If we are meant to be image-bearers and co-rulers, then it makes sense that we first create and then we take up residence with that creation. In fact, in Genesis 2:15, God nuakh, or rested, Adam in the garden! Humanity cultivates and then co-inhabits. We design and then we dwell. Just as God did for us at the beginning of the world, then again when He physically dwelt among us in the person of Jesus, and once more when the Spirit takes up residence within us when we surrender our lives over to him.

 

The Modern Day Worker

So, what does this mean in the here and now? In this space of time where the balance of work and rest is upset and these two actions that were meant to be co-dependent are fractured into separate aspects of our lives? What does it mean for us as we try to regain this life-giving rhythm back into our week?

It is important to note that God didn’t give extensive structure to the Sabbath day in His command to observe it. Remember, the Jews were newly freed and in a land foreign to them. They were, to borrow a term we’re all familiar with now, faced with a new normal. God knew this and gave space to it. As the Jews became a people-group with a homeland, the lack of a to-do list allowed them to adapt what it meant to Sabbath. Some took this to the extreme, working to keep rules instead of resting with God, but from the beginning, God gave space within Sabbath for it to “serve man” (Mark 2:27) the centuries.

That includes our century and our culture. Within the past 40 years, the impact of a digital and international work world has moved our culture away from a day of rest. Brick and mortar stores are now open on Sundays and online shops are open 24/7. Expectations for what a worker can realistically accomplish has morphed into a “due-yesterday” mentality.

For the Jews of the exodus, to Sabbath was to establish a culture of remembrance. For us today, to Sabbath is to resist a culture that insists we forget our divine design and purpose.

I think this is important to note because what you’re about to do has less to do with creating a “don’t” list and everything to do with a mindset shift that will be challenged week after week.

Creating Your To-Cease List

To Sabbath is to stop working.
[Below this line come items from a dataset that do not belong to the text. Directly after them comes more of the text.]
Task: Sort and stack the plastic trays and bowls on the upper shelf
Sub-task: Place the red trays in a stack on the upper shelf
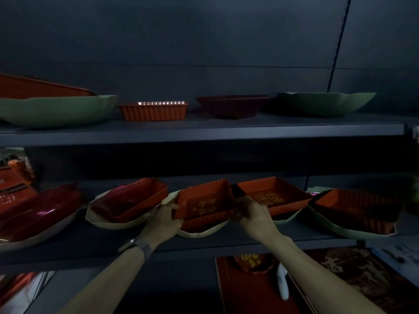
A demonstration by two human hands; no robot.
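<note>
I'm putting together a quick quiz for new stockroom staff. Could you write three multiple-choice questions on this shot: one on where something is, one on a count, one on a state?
1. Where is the ribbed orange tray?
A) on the upper shelf, between the left green bowl and the dark red bowl
B) on the lower shelf
C) in a hand

2. How many green bowls stand on the upper shelf?
A) one
B) two
C) four

3. What are the hands doing?
A) hanging idle
B) both gripping the gold-lettered red tray
C) pressing flat on the shelf

Answers: 1 A, it stands up there between those two bowls. 2 B, the left green bowl and the right green bowl. 3 B, the left hand and the right hand curl round its ends.
</note>
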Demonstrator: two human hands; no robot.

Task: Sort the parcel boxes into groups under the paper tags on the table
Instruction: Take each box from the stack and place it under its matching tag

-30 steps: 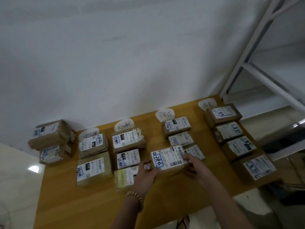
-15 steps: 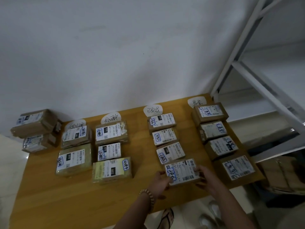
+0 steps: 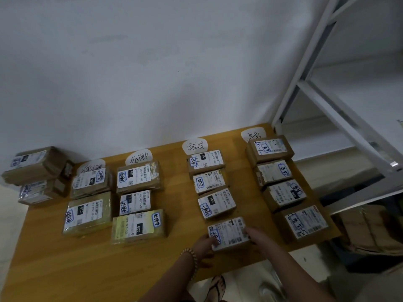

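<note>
A small brown parcel box (image 3: 229,233) with a white shipping label rests on the wooden table (image 3: 65,269) at the near end of the third column. My left hand (image 3: 205,244) grips its left side and my right hand (image 3: 256,235) grips its right side. Behind it stand three labelled boxes under a paper tag (image 3: 194,146). Other tags head the remaining columns: one tag (image 3: 92,168) at the left, one tag (image 3: 139,156) over the second column, one tag (image 3: 253,134) at the right.
Two unsorted boxes (image 3: 35,164) are stacked at the table's far left corner. A white metal shelf frame (image 3: 340,118) rises at the right. Flattened cardboard (image 3: 368,232) lies on the floor beside the table. A white wall backs the table.
Both hands carried the box from beside the second column toward me and set it down at the near end of the third column.
</note>
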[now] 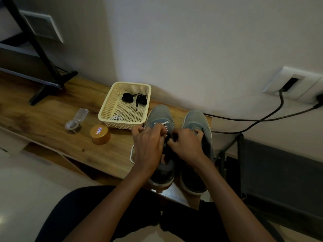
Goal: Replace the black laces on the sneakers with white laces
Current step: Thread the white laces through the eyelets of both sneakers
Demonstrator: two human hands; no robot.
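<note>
— While the white lace (161,123) is being worked through the left sneaker (160,112), which step can be said to be in hand?

— Relacing of the first shoe, it is judged. A few white crossings are seen near the toe, but the upper eyelets are hidden under the hands. The black laces (127,97) are already out and are laid coiled at the far end of the basket (122,124).

— And the grip?

— The left hand (148,145) is closed with curled fingers over the lace row. A loop of white lace is seen trailing out beside it onto the bench (52,110), so the lace is taken to be held there. The right hand (187,144) is curled at the tongue as well, but what is pinched in it cannot be told.

— Where is the other shoe left?

— The right sneaker (194,119) is stood just beside the first, and no lace is seen on its visible part. A spare white lace (116,117) is kept bundled in the near corner of the basket.

— What is called for next?

— The free end must be fed through the next eyelet and pulled snug, and both sides must be evened before the second shoe is begun.
</note>
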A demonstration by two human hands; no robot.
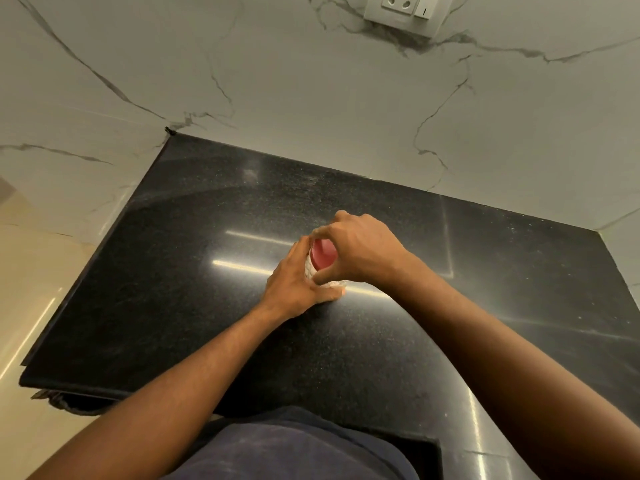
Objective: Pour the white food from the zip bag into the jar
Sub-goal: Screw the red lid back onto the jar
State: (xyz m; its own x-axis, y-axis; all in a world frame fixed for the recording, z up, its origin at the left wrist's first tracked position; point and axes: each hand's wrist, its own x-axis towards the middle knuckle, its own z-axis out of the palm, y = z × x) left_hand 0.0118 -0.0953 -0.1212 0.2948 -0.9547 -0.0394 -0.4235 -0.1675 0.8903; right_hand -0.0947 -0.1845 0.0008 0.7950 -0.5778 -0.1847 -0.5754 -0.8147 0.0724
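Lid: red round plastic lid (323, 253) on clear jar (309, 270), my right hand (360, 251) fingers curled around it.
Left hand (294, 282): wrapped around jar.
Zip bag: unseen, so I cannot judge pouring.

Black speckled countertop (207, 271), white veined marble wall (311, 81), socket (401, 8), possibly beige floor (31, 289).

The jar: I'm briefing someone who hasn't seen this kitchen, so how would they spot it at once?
Find the black countertop beneath the marble wall. Near its middle, both hands meet around the jar: left hand on its side, right hand over its top. Its red lid is the only bright colour there.
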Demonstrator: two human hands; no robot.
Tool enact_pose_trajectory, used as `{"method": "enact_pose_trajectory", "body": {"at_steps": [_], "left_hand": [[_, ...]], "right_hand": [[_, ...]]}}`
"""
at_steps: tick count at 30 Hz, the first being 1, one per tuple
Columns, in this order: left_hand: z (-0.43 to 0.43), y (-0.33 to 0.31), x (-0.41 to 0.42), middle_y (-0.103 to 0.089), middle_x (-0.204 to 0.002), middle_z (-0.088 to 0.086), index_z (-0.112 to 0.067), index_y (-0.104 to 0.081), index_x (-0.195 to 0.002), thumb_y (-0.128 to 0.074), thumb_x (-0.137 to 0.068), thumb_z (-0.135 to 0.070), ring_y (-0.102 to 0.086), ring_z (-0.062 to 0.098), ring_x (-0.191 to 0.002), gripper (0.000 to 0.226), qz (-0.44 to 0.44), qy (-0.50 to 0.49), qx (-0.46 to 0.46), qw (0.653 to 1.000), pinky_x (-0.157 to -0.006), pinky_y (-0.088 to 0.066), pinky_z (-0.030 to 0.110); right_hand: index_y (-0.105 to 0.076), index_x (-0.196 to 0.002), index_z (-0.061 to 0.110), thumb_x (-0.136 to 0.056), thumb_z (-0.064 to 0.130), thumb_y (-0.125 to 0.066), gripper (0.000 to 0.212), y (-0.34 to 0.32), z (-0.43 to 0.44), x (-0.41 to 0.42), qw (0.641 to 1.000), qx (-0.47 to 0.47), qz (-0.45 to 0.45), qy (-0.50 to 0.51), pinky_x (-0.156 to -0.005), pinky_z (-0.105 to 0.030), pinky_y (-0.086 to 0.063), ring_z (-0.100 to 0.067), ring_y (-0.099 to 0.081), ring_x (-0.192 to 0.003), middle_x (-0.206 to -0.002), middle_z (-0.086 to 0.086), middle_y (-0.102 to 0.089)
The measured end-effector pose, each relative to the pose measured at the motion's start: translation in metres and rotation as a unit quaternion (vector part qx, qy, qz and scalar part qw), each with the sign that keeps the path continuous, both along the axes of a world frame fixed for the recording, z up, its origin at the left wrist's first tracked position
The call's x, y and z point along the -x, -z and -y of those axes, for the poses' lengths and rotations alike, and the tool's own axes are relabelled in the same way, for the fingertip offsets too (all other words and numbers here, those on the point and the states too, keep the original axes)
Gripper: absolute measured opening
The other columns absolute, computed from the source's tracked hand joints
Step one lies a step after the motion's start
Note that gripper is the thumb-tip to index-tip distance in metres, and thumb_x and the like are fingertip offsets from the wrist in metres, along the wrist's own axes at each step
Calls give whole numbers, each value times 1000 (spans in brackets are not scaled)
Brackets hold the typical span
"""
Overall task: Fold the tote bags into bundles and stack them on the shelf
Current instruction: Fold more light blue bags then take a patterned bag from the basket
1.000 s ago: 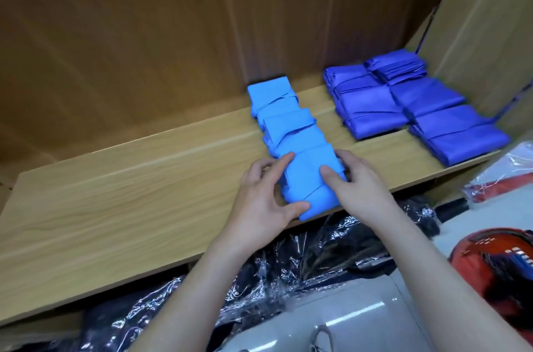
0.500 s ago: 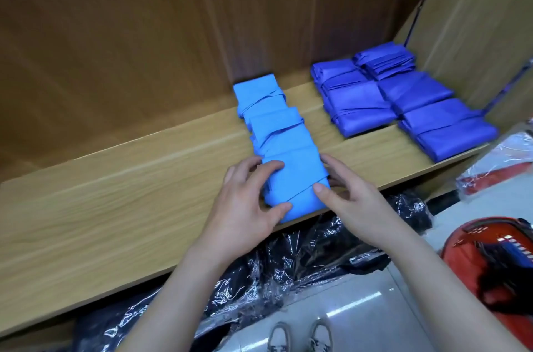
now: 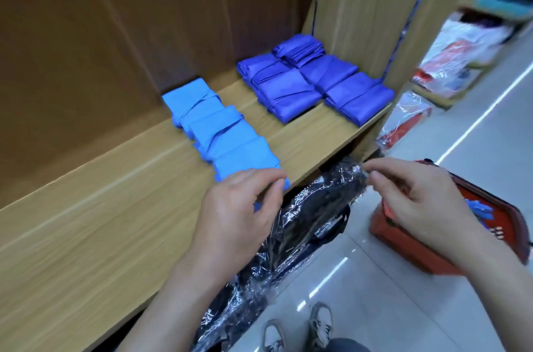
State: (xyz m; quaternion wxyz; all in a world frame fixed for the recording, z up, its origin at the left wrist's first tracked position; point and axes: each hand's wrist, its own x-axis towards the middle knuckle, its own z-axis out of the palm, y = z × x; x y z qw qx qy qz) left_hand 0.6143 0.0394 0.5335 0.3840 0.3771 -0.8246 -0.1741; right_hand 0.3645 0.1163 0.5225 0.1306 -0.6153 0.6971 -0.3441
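While cloth bundles (image 3: 227,135) run up-left along the wood shelf (image 3: 86,222), left fingers (image 3: 253,178) curl at the nearest, grip unclear; right fingers (image 3: 398,167) curl loosely, empty.

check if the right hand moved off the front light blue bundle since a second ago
Yes. The right hand left the front light blue bundle and drew back rightward past the shelf edge, now above the red basket.

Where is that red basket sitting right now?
In the head view the red basket sits on the floor at lower right, partly behind the right hand, beside the plastic-wrapped black goods.
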Motion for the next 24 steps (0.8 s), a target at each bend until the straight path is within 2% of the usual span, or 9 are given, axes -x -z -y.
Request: {"method": "enact_pose_trajectory", "body": {"at_steps": [2, 3, 6, 8, 10, 13, 16, 19, 24], "left_hand": [[-8, 1, 22, -69, -77, -9, -17, -73, -89, -59, -87, -23, -60, 6, -69, 15, 16, 47, -1, 999, -66, -48, 19], [-11, 4, 34, -68, -75, -10, -18, -73, -89, -62, -85, -21, -57, 4, -68, 12, 28, 69, -3, 997, -65, -44, 15], [-20, 18, 76, -67, -79, -11, -20, -73, -89, -66, -81, -14, -58, 7, -72, 13, 59, 129, -29, 989, -67, -45, 19], [-28, 31, 107, -67, -82, -10, -20, -73, -88, -64, -79, -11, -61, 8, -76, 16, 66, 171, -63, 981, -70, -47, 21], [-38, 47, 140, -66, -82, -8, -19, -73, -87, -62, -79, -9, -61, 8, -77, 17, 84, 207, -95, 970, -71, -47, 20], [-53, 77, 198, -69, -85, -9, -21, -74, -88, -59, -81, -14, -63, 7, -80, 18, 121, 228, -145, 955, -75, -48, 23], [-68, 107, 262, -72, -88, -12, -23, -75, -91, -60, -83, -18, -65, 3, -79, 18, 134, 222, -191, 947, -76, -49, 22], [-78, 134, 326, -73, -89, -10, -22, -76, -94, -64, -86, -14, -64, 2, -77, 16, 166, 219, -235, 932, -79, -50, 23], [-74, 172, 421, -68, -77, -13, -21, -76, -92, -65, -86, -10, -62, 6, -71, 16, 217, 218, -278, 910, -76, -52, 29]], "right_hand": [[-73, -103, 22, -92, 33, -50, 28, 0, -23, 18, 997, -14, -76, 15, -77, 0, -36, 3, -59, -85, -90, 21, -67], [-73, -102, 21, -90, 35, -46, 33, 3, -34, 29, 994, -26, -103, 22, -76, -4, -39, -2, -61, -83, -89, 15, -69], [-71, -96, 21, -89, 36, -42, 34, 15, -69, 67, 982, -65, -173, 41, -61, -31, -52, -21, -67, -74, -80, 6, -68], [-71, -95, 20, -89, 32, -46, 28, 25, -92, 97, 977, -90, -184, 59, -58, -38, -54, -24, -67, -74, -80, 3, -68], [-72, -97, 19, -89, 24, -53, 21, 37, -117, 131, 974, -110, -180, 88, -61, -38, -56, -24, -68, -77, -83, 2, -69], [-70, -102, 23, -90, 18, -61, 16, 61, -156, 187, 967, -146, -142, 151, -67, -38, -54, -19, -66, -82, -89, 6, -69], [-69, -109, 25, -88, 19, -63, 22, 95, -192, 245, 955, -186, -49, 228, -74, -40, -53, -17, -63, -86, -94, 6, -68], [-67, -116, 22, -88, 18, -63, 28, 124, -218, 291, 935, -214, 17, 281, -82, -42, -53, -18, -62, -89, -98, 3, -66], [-66, -118, 17, -88, 16, -63, 31, 167, -234, 357, 904, -213, 102, 355, -88, -40, -52, -16, -62, -92, -98, 4, -63]]}}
To work is to make a Sabbath a necessary next step. The two go hand-in-hand. They co-exist. So, in order to know what you are to cease from on day 7, you need to know what you’re creating days 1-6:

    • Working to create a product or service
    • Working to create a clean and safe space to live
    • Working to create nourishment for your body
    • Working to create exercise for your body
    • Working to create care for your physical self
    • Working to create care for your inner self (mental and emotional)
    • Working to create growth in your faith walk
    • Working to create connection in your relationships

I love the way Isaiah 58:13-14 (MSG) puts it:

“If you watch your step on the Sabbath and don’t use my holy day for personal advantage, If you treat the Sabbath as a day of joy, God’s holy day as a celebration, If you honor it by refusing ‘business as usual,’ making money, running here and there— Then you’ll be free to enjoy God! Oh, I’ll make you ride high and soar above it all. I’ll make you feast on the inheritance of your ancestor Jacob.” Yes! God says so!

“Business as usual.” I think that’s the key here. For six days we work in various ways doing the things we need to do, but on the seventh, we remember our original design to dwell with God and with others in pure enjoyment.

I can give you some examples of ways I know others within our culture are ceasing from their work, but ultimately, you will need to decide what it is you have been given to cultivate in this very individualistic culture of ours. It is on you to decide what it means for you to cease working on day 7 so you can dwell with God in all that He has entrusted to your care and enjoy it.

But, I will leave this with you as a place to begin: Ask yourself “which area of work in my life do I need to learn to simply dwell in for one day?”

Make that item number 1 on your To-Cease List.